Bill Redelmeier of Southbrook Organic Vineyards was one of the first in Niagara to discuss the crop loss.
Bill Redelmeier of Southbrook Organic Vineyards was one of the first in Niagara to discuss the crop loss. (Photos supplied)

Niagara grape grower Kevin Watson takes a moment to collect his thoughts on the disaster that was the fall of 2021 and winter of 2022 in Ontario. “It’s not good at all. It’s bad for our industry.”

The relentless rain in September was the immediate problem for much of the 2021 crop, but a far greater concern has emerged for the 2022 crop in the wake of the wet weather during harvest and the freezing temperatures later in the winter.

By the time spring and flowering of the buds occurred, growers noticed swaths of unhealthy vines in the vineyard. And sadly, it has amounted to widespread crop loss across the entire Niagara region that will have a devastating financial impact on wineries, especially for the smaller businesses, virtual wineries and those who rely on growers for all or some of their grapes. There just won’t be enough to go around.

Watson pegs the loss of crop in Niagara to half of what a normal vintage will produce. Some growers and wineries fared worse than others. Chair of the Grape Growers of Ontario, Matthias Oppenlaender, agrees with that estimate: “I anticipate the crop to be down to probably half of a normal year,” he said. “We are trying to get a handle on it, as we are talking. There are also vineyards that are being removed.”

Just drive around the main grape-growing areas of Niagara and you can see for yourself the vineyards that were hit the hardest. Many are simply gone while others will not even produce one grape from the 2022 vintage.

Watson, whose family owns and operates K J Watson Farms on Line 2 in Niagara-on-the-Lake and farms 100 acres of multiple grape varieties, has never seen anything like what happened to the vines over the winter and spring of 2022. It wasn’t like the winter damage years of 2014-2015 or even 2003 and 2005, he said. “The issues came from the rain last fall.”

Because growers needed to hang the water-logged, “juiced up crop” long enough to get the sugar levels (brix) needed to make VQA wine, it led to a heavier crop with the roots sitting in the water. “They went into winter not as hardy as they should have been,” he explained. “The vines were just weaker.”

Watson, named Grape King in 2007-2008, estimated that over-wintering vines from 2021 were up to 5 degrees less hardy. While buds can normally withstand temperatures to around -23 C, grapes from 2022 were being compromised at -18 C, according to VineAlert, a Brock CCOVI system for measuring bud hardiness.
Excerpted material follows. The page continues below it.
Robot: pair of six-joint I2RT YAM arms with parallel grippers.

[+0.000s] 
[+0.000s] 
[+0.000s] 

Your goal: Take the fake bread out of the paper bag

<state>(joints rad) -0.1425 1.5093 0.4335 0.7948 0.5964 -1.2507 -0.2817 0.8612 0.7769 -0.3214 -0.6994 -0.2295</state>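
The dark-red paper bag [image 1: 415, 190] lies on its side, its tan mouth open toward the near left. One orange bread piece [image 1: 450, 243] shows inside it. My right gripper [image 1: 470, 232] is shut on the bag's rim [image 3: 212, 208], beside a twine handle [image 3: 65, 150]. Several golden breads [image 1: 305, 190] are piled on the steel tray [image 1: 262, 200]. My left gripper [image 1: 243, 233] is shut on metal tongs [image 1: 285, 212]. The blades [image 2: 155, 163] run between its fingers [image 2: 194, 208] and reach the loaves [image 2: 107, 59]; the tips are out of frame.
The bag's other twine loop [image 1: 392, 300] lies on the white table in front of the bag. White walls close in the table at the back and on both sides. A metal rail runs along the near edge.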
Watson said the two months of rain last fall laid the groundwork for the looming disaster. The rain caused the crop to be late. “This was because the rains diluted the flavours and we had to wait to allow the sugars to come back up. Also, when it is raining the sun is elsewhere and the buds need the sun to harden off and prepare for winter.”

He said the vines had added extra stress with the delayed harvest as well as little exposure to the sun and that resulted in a nearly 5 C drop in winter hardiness.

“We then saw a few nights of -20/21 and unbeknownst to us, damage occurred. I was cutting buds in March to determine how many buds to leave, and we were very optimistic. There were some reports of damage in the area, but I remember thinking that maybe we were spared.”

That optimism turned out to be all for naught. “I was wrong, and we sustained huge damage.”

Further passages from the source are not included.